Wrong actions have the opposite effect. Their downstream consequences lead to more difficulty and more fear in a self-reinforcing spiral to hell. Individuals can try to convince themselves that the general rule doesn’t apply to them. However, socially there’s a multiplier effect, and whole societies never seem to escape the consequences of rampant injustice. And that is the real cost of miscasting the meaning of right and wrong.

The big example in my mind is the US South. The Southern whites held slaves. They held slaves after everyone else had gotten it through their thick heads that this was a Really Bad Idea. They insisted on what a good idea it was. That meant they had to make a big deal out of what lazy, shiftless bums the slaves were. (Amazing, after all, that someone who’s been enslaved is not an enthusiastic worker.) In contrast, of course, their own position was due to copious hard work. (I guess getting slaves to slave is hard work.)

(The funniest instance I saw of the mindset was in the rural South, in a spot which will remain nameless. I was talking to a very nice lady whose family owned ranchland with a herd of cattle on it. She was proud of her independence, of making a living by the hard work of ranching, and not too happy about “all these people” who “live on government handouts.” As I talked to her, I heard that she also drove a school bus (government paycheck), and her husband had a Navy pension (government paycheck). The whole village had about five families in it. One of those families had the county mail carrier (government paycheck), another one had a schoolteacher (government paycheck), and the main money in ranching came from conservation easements (government checks). “The feedlots won’t pay nothin these days,” she said. “Can barely pay for the hay for what we make on the cattle.” Needless to say, a subsequent look showed that this county full of sturdy individualists took in a lot more taxpayer dollars than it paid out. In proportion to actual non-government income, the main net taxpayers were the “lazy” agricultural laborers. By their own metric, the whole place should have been closed down for costing more than they brought in.)

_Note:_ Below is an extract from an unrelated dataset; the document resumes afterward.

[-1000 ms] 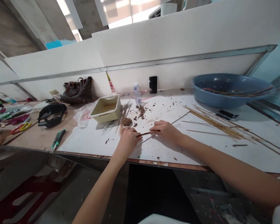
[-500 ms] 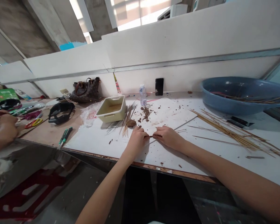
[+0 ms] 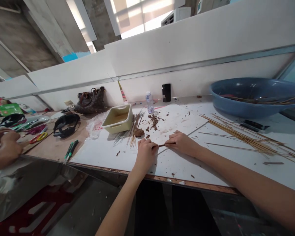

Generations have gone by, and the attitudes persist loudly. “I don’t take nothing from nobody.” “Why should those goddamn freeloaders help themselves to my hard-earned taxes?” Don’t help poor mothers because they’re all just slutty welfare queens who have to be stopped from breeding kids. Stop the horror of “socialized medicine” (aka “national health insurance” in the rest of the world) which wastes good money on hypochondriacs who want nose jobs. Meanwhile, quite aside from horror stories about small children dying from abcessed teeth, whole industries (full of hard workers) head into bankruptcy from medical costs. Meanwhile, ten times the cost of prevention is spent on prisons in the modern version of whipping slaves for not playing by the rules. All this is better than admitting there might be something wrong with the idea that everyone deserves what they get.

Now, I’m not trying to say that past slaveholding is the only cause of irrational, counterproductive attitudes. There are obviously other factors. But slaveholding does look like one of the contributing factors, at least based on the similarity of excuses used by slaveholders and those used by their spiritual heirs now. My point is that the echoes of that wrong continue to this day in a thousand mean, small-minded ways. Racism is only one of them. The moral cancer has multiplied into new areas, socially and geographically. The inability to understand what’s wrong means the country keeps doing more and other bad things, which then also have to be insisted on and justified, so the moral sense grows even more perverted, so more bad is done. And so on.

And here we are.

Hell, yes, slavery is relevant. It’ll remain dreadfully relevant — to whites — until they recover their understanding of right and wrong, and see which side they’re standing on.